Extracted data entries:
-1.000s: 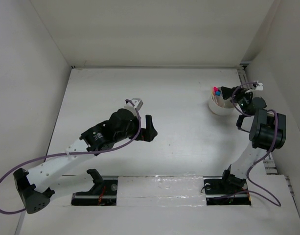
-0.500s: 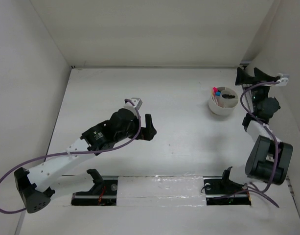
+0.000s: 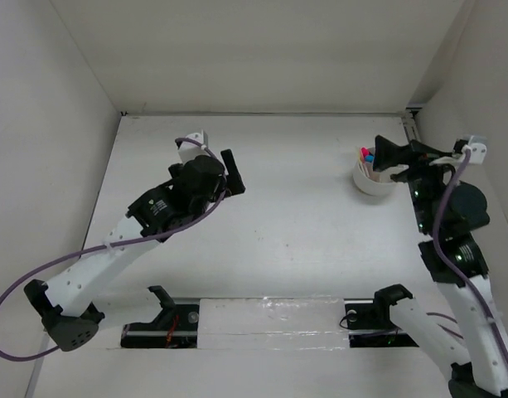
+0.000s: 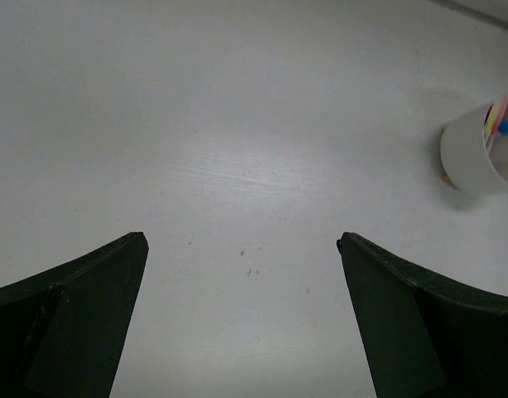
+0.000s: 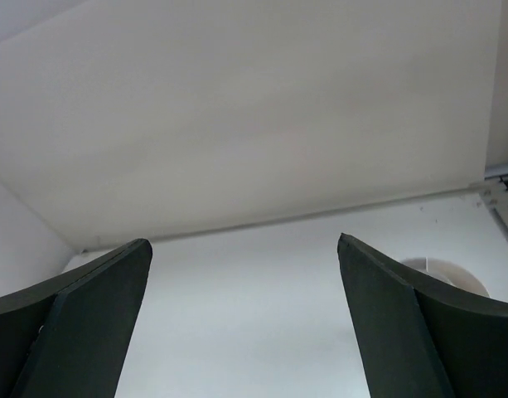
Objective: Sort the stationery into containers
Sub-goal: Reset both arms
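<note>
The round white cup organizer stands at the far right of the table. Pink and blue highlighter tips stick out of it. In the left wrist view the cup shows pink, yellow and blue stationery tips. Scissors, eraser and sharpener block are not in view. My right gripper is open and empty, high above the cup and hiding part of it; the cup's rim shows behind its right finger. My left gripper is open and empty over bare table, far left of the cup.
White walls close in the table on the left, back and right. A metal rail runs along the far right edge. The arm bases sit at the near edge.
My left gripper has moved from the table's middle toward the far left. My right arm has swung its gripper from the far right corner to above the cup.
</note>
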Controlling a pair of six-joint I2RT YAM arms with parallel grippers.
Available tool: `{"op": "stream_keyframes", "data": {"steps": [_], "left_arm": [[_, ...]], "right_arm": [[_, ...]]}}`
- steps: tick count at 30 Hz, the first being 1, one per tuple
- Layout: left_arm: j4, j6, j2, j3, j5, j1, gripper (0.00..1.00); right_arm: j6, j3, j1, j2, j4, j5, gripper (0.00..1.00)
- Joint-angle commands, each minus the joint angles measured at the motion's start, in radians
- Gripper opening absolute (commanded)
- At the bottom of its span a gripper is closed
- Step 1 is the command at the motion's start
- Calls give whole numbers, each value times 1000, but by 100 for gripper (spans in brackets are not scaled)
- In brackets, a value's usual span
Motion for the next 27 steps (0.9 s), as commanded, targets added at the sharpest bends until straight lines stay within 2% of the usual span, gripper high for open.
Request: {"op": "stream_keyframes", "data": {"steps": [1, 3, 8, 13, 20, 27], "left_arm": [[-119, -46, -17, 95, -208, 3, 100], [-134, -46, -57, 115, -250, 3, 100], [-134, -7, -181, 115, -282, 3, 100], [-76, 25, -374, -21, -282, 3, 100], [20, 6, -592, -238, -227, 3, 100], [21, -3, -605, -290, -230, 3, 100]], "right_arm": [[-11, 69, 95, -83, -414, 118, 100], [-11, 118, 117, -112, -566, 97, 100], [-1, 193, 117, -158, -777, -47, 100], [-30, 299, 117, -241, -956, -124, 100], [-50, 347, 127, -338, -1058, -81, 100], [-50, 338, 178, -333, -1078, -38, 100]]}}
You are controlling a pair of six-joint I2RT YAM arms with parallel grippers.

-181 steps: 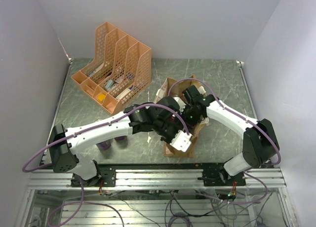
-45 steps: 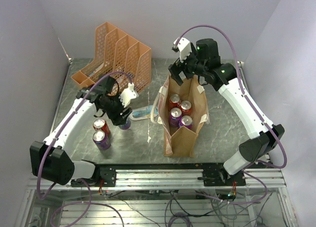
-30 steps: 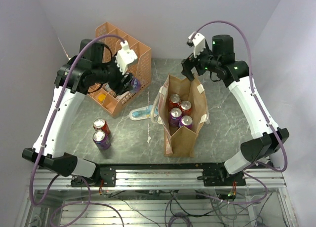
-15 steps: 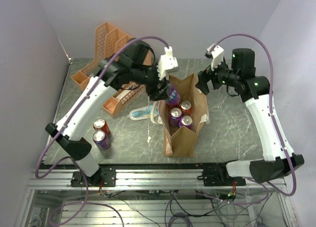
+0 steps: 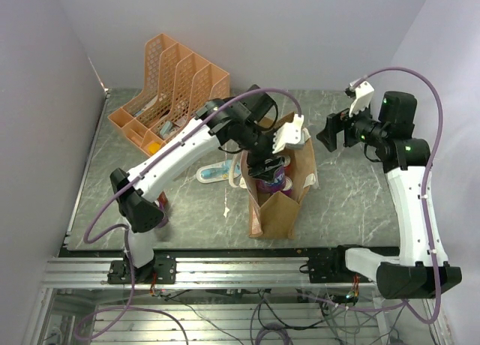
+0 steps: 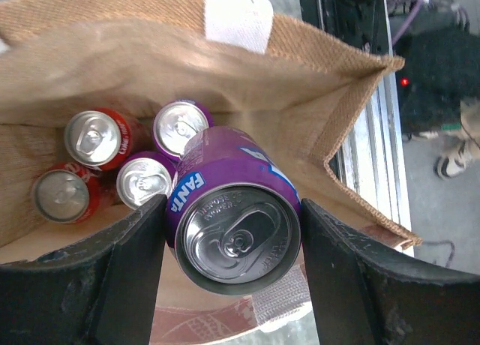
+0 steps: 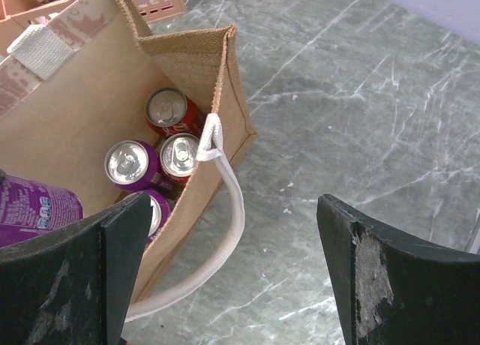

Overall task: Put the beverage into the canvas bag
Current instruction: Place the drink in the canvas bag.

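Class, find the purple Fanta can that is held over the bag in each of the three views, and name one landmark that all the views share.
Top external: the purple Fanta can is at centre, over the mouth of the canvas bag.
Left wrist: the can fills the centre, its top facing the camera.
Right wrist: the can is at the lower left edge, partly cut off.
Shared landmark: the canvas bag, with cans standing inside.

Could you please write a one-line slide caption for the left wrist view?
Left gripper holds a purple Fanta can above the open canvas bag, four cans inside.
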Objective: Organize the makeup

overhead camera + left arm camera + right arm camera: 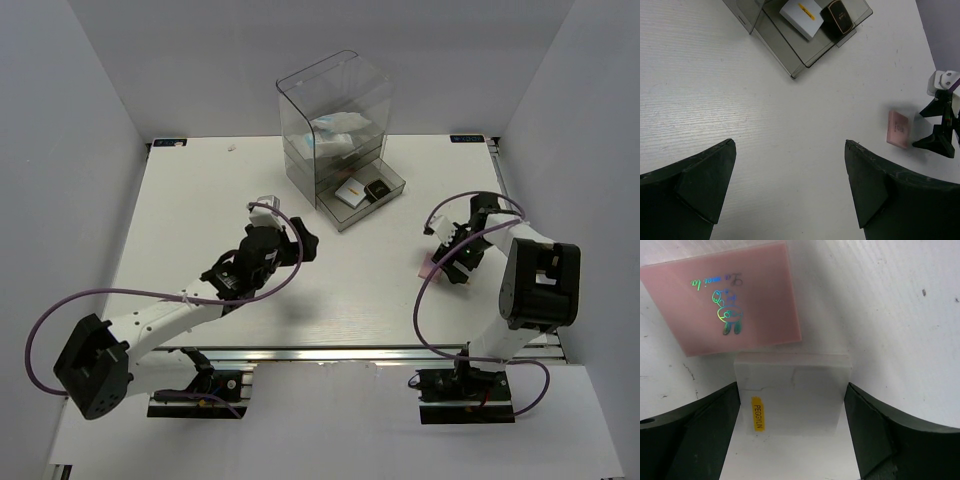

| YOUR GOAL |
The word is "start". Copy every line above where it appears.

| RESPONSE |
- Joint-angle commands, each minus the joint angles measured at the motion's start, in radians
- Step 1 is the command at the motion's start

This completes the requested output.